The Dell has a much better 4K OLED touchscreen and runs Windows. The MacBook Pro likely has better battery life, is more compact, and offers seamless performance in macOS-centric creative apps. Choose based on your OS preference and need for a touchscreen.

Q: Can you game on the Dell Premium 16" laptop?

Yes, the RTX 5060 is a strong mobile GPU. Gaming at the native 4K resolution will be demanding, but for 1440p or 1080p gaming, it will handle most titles very well.

Q: Is the battery life good on this Dell laptop?

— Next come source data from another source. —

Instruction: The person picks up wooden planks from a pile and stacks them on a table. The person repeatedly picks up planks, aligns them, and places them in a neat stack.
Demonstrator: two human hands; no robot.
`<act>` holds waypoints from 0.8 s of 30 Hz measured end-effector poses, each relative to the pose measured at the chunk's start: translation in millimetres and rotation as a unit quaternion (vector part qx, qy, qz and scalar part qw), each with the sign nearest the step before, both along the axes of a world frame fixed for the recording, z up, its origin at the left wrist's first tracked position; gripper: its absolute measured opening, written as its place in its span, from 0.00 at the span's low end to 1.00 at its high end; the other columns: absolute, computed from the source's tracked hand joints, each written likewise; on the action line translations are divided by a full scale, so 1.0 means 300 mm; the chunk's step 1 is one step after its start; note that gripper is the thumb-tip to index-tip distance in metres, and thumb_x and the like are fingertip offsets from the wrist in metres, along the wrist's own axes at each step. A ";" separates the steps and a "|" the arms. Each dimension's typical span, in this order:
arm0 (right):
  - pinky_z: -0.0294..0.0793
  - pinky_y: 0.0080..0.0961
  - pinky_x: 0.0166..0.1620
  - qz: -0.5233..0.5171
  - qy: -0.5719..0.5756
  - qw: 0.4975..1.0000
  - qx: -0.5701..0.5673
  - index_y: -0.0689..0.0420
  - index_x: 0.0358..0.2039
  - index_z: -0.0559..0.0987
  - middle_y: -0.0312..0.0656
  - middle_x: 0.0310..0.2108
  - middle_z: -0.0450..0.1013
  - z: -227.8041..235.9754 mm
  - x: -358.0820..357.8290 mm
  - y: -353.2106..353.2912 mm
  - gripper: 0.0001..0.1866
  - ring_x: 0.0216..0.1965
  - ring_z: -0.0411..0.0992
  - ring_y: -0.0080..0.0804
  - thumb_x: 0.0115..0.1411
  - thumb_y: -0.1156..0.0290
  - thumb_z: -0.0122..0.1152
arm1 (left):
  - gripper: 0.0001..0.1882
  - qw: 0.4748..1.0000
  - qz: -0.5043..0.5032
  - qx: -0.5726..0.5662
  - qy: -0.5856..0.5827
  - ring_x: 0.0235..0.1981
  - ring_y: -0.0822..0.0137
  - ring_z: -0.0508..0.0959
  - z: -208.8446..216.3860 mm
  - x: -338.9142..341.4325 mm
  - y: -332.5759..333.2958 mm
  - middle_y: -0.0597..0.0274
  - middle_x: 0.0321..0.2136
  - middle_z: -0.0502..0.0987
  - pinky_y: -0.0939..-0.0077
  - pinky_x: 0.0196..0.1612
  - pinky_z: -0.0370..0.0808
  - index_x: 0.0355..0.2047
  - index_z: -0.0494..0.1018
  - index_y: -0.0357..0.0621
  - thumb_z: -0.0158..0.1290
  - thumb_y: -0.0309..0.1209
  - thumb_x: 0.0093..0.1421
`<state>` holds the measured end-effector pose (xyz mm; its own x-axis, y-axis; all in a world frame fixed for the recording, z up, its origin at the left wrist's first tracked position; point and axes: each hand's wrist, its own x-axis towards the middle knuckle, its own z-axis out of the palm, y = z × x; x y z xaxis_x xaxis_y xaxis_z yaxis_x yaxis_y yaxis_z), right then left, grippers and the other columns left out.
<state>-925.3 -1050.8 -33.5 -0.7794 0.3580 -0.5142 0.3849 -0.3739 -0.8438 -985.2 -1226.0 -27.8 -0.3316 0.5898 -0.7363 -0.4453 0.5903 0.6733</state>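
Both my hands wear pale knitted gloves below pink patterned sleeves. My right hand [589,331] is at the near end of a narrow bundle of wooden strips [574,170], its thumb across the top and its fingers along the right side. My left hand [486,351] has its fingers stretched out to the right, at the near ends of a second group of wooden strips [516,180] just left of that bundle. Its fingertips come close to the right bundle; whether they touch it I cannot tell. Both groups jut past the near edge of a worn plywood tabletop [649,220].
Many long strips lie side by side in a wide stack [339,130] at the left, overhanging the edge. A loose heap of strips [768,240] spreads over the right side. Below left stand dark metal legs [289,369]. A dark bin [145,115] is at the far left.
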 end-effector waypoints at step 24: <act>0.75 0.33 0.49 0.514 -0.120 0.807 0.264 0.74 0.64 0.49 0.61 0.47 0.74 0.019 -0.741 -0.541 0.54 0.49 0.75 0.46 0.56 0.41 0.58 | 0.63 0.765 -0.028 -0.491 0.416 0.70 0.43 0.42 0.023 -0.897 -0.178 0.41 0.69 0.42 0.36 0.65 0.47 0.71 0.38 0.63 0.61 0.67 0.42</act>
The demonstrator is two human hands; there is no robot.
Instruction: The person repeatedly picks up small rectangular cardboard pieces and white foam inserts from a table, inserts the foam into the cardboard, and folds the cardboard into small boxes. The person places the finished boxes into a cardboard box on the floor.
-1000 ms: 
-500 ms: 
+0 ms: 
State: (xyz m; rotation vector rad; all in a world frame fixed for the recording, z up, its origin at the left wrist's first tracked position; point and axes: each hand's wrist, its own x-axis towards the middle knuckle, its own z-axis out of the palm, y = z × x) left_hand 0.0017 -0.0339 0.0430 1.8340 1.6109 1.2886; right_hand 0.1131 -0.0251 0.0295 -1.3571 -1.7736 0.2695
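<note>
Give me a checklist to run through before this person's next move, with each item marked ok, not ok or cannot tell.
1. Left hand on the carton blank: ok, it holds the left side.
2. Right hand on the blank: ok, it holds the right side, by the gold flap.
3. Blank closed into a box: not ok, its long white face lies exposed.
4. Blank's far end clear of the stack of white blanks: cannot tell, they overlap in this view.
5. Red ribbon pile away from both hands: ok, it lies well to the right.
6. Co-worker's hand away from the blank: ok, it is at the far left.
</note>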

Battery life is unspecified, but a 4K OLED screen and high-performance components typically mean shorter runtimes. Expect it to need charging more often than ultraportables, likely in the 4-6 hour range for real work.

Who Should Skip This

Skip this if you're a student or professional who needs to carry your laptop everywhere. Its poor compact score means it's heavy and bulky. Also skip if you're budget-conscious; at $3200, there are powerful alternatives with better portability or different screen trade-offs. Consider the ASUS ProArt PX13 for a portable creator machine or a Lenovo Legion for more gaming-focused power at a lower price.

Verdict

Should you buy this? If your top priority is having the absolute best laptop screen available for color-accurate, touch-enabled creative work on Windows, and you need the processing power to back it up, this Dell Premium is a compelling choice. But if portability or proven long-term reliability are major concerns, you should look elsewhere. The compactness and reliability scores are real weaknesses. For someone who needs a desktop-replacement powerhouse that stays mostly in one place, this could be a great fit. For someone always on the move, it's probably not.